Informationen für Experten im Umgang mit Suchtkranken und Angehörigen

Bild zeigt Dr. Thomas Hambüchen (links, Geschäftsführer der Drogenhilfe Köln) und Gesundheitsdezernent Dr. Chrstian Nettersheim
© Rhein-Erft-Kreis, Der Landrat
Dr. Thomas Hambüchen (links, Geschäftsführer der Drogenhilfe Köln) und Gesundheitsdezernent Dr. Chrstian Nettersheim

Seit über 30 Jahren besteht die erfolgreiche und gewachsene Kooperation zwischen dem Rhein-Erft-Kreis und der Drogenhilfe Köln. In Zusammenarbeit mit dem Sozialpsychiatrischen Dienst des Kreisgesundheitsamtes verfolgt die Drogenhilfe die unterschiedlichsten präventiven Ansätze mit großem Engagement und hoher fachlicher Expertise.

Auf einer Fachtagung am gestrigen Abend unter dem Titel „Legal – illegal – shit egal: Was Sie schon immer über Cannabis wissen wollten“ trafen sich am Mittwochabend im voll besetzten Kreistagssaal mehr als 80 Experten der Suchtberatung, die von Gesundheitsdezernent Dr. Christian Nettersheim begrüßt wurden. Nettersheim betonte die Bedeutung der Beratungsangebote und dass auch Cannabiskonsum „zu einer psychischen Abhängigkeit führen kann, mit allen sich hieraus ergebenden Folgen sozialer und gesundheitlicher Natur.“

Nach der Begrüßung durch den Dezernenten und den Geschäftsführer der Drogenhilfe, Dr. Thomas Hambüchen, referierte der Leitende Oberarzt für Entzugsbehandlung an den Städtischen Kliniken Köln, Dr. Dr. Armin Claus, unter dem Titel „Cannabiskonsum und seelische Gesundheit“.

Anschließend bot sich dem Fachpublikum die Gelegenheit an insgesamt drei von sechs Kurzworkshops teilzunehmen. Themen waren unter anderem Grundlagen der Zusammensetzung und Wirkung von Cannabis, die Unterstützung und Einbeziehung der Erziehungsberechtigten minderjähriger Suchtkranker oder suchpräventive Methoden in der Schul- und Jugendarbeit.

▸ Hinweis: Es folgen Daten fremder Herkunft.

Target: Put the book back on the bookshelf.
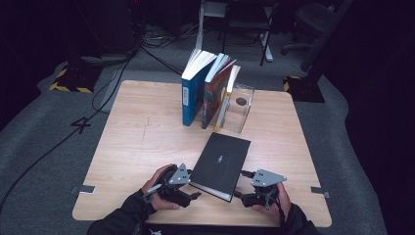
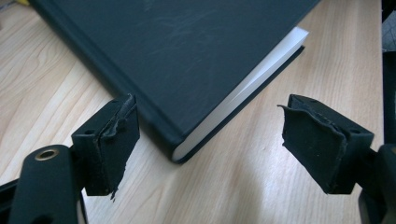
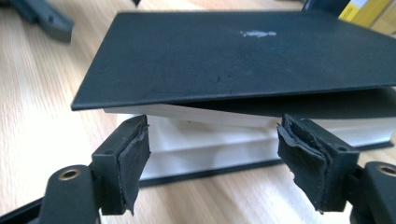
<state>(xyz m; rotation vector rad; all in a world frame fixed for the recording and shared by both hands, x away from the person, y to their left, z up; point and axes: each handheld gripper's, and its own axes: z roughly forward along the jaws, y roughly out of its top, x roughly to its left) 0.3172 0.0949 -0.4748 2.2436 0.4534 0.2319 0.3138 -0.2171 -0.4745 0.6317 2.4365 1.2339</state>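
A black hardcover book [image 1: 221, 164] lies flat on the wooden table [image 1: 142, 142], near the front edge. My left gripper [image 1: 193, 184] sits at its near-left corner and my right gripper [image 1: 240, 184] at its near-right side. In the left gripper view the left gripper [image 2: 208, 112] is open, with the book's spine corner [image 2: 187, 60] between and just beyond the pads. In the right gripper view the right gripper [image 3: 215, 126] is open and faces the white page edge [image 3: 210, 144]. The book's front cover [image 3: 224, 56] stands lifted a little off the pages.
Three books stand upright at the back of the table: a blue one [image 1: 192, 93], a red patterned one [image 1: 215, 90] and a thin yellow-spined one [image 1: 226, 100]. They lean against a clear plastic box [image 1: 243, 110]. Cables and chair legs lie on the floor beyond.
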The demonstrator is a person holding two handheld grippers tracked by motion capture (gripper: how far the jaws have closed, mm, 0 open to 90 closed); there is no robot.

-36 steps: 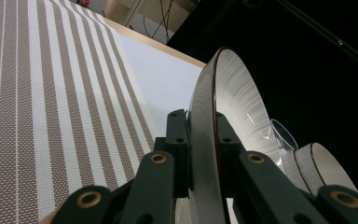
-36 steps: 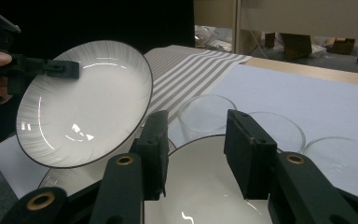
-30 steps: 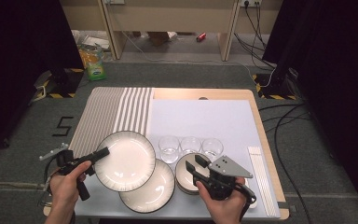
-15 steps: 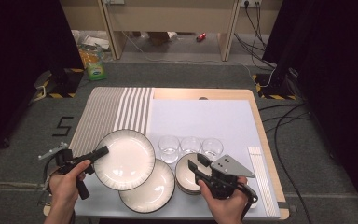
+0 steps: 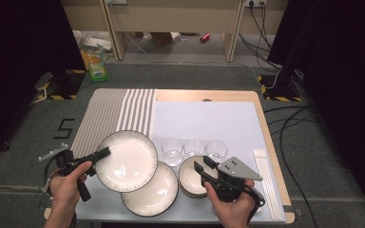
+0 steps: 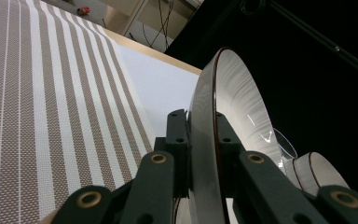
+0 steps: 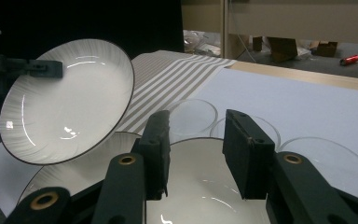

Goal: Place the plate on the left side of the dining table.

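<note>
A white plate with a dark rim (image 5: pixel 126 161) hangs tilted above the table, and my left gripper (image 5: pixel 100 153) is shut on its left edge. In the left gripper view the plate's rim (image 6: pixel 205 116) stands upright between the two fingers (image 6: pixel 177 135). A second plate (image 5: pixel 152 194) lies flat under it. My right gripper (image 5: pixel 202 166) is open over a stack of bowls (image 5: pixel 190 176). In the right gripper view the top bowl (image 7: pixel 196 184) sits below the spread jaws of that gripper (image 7: pixel 198 149), with nothing clamped. The lifted plate (image 7: pixel 70 102) is at the left.
Three clear glasses (image 5: pixel 172 150) (image 5: pixel 194 147) (image 5: pixel 217 148) stand in a row behind the bowls. A striped placemat (image 5: pixel 114 114) covers the table's left part and a white mat (image 5: pixel 204 121) the middle. A white slatted strip (image 5: pixel 266 180) lies along the right edge.
</note>
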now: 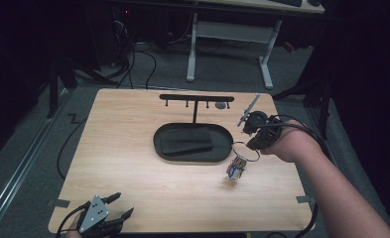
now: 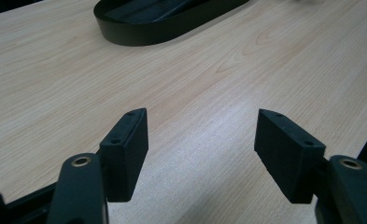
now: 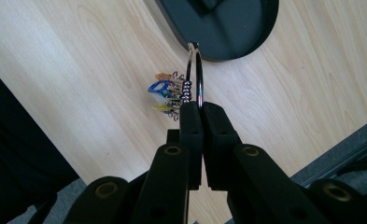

Die Fachvorträge entsprachen damit dem Ansatz, den Kreises und Drogenhilfe seit Jahren bei ihrer Präventionsarbeit pflegen: Information und Aufklärung der breiten Bevölkerung über Folgen des Suchtmittelkonsums, Implementierung spezifischer Angebote für Risikogruppen sowie Angebote für all diejenigen, bei denen bereits Probleme gesundheitlicher und sozialer Art bestehen.

Bei Kindern und Jugendlichen setzen die Präventionsmaßnahmen besonders früh an, um den Einstieg in eine Suchtkarriere zu verhindern. Hierfür eignen sich vor allem solche Maßnahmen, die diese junge Zielgruppe direkt in ihrer Lebenswelt erreicht – etwa an Schulen und in Jugendzentren.